**Task prompt:** Output the data as it stands. Each line must match exactly.

───── Information provided

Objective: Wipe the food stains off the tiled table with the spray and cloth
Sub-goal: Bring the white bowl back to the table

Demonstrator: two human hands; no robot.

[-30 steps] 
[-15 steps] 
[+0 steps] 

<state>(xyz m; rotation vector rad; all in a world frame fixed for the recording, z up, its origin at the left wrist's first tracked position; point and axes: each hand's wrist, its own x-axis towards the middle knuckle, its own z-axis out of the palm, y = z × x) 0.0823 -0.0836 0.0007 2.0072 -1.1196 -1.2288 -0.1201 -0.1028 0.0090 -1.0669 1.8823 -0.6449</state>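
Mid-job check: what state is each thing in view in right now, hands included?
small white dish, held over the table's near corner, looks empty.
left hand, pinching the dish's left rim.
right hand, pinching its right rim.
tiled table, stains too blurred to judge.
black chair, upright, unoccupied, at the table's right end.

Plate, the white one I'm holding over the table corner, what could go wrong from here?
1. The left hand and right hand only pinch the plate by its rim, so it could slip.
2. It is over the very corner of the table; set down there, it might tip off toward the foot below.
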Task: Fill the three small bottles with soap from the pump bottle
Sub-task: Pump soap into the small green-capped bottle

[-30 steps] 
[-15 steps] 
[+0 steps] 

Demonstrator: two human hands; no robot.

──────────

**The completed task:**
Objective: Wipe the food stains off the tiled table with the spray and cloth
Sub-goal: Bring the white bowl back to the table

Demonstrator: two human hands; no robot.

[-30 steps] 
[-15 steps] 
[+0 steps] 

<state>(xyz m; rotation vector rad; all in a world frame fixed for the recording, z up, its origin at the left wrist's first tracked position; point and axes: each hand's wrist, its own x-axis towards the middle knuckle, its own z-axis out of the palm, y = z × x) 0.0823 -0.0836 0.0007 2.0072 -1.1196 -1.2288 -0.1201 -0.1028 0.0090 -1.0669 1.8823 -0.6449</state>
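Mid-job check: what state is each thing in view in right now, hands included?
small white dish, held over the table's near corner, looks empty.
left hand, pinching the dish's left rim.
right hand, pinching its right rim.
tiled table, stains too blurred to judge.
black chair, upright, unoccupied, at the table's right end.

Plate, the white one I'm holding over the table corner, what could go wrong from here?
1. The left hand and right hand only pinch the plate by its rim, so it could slip.
2. It is over the very corner of the table; set down there, it might tip off toward the foot below.
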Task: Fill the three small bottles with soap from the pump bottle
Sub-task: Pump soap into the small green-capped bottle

[-30 steps] 
[-15 steps] 
[+0 steps] 

Demonstrator: two human hands; no robot.

The output is finished and nothing more is needed.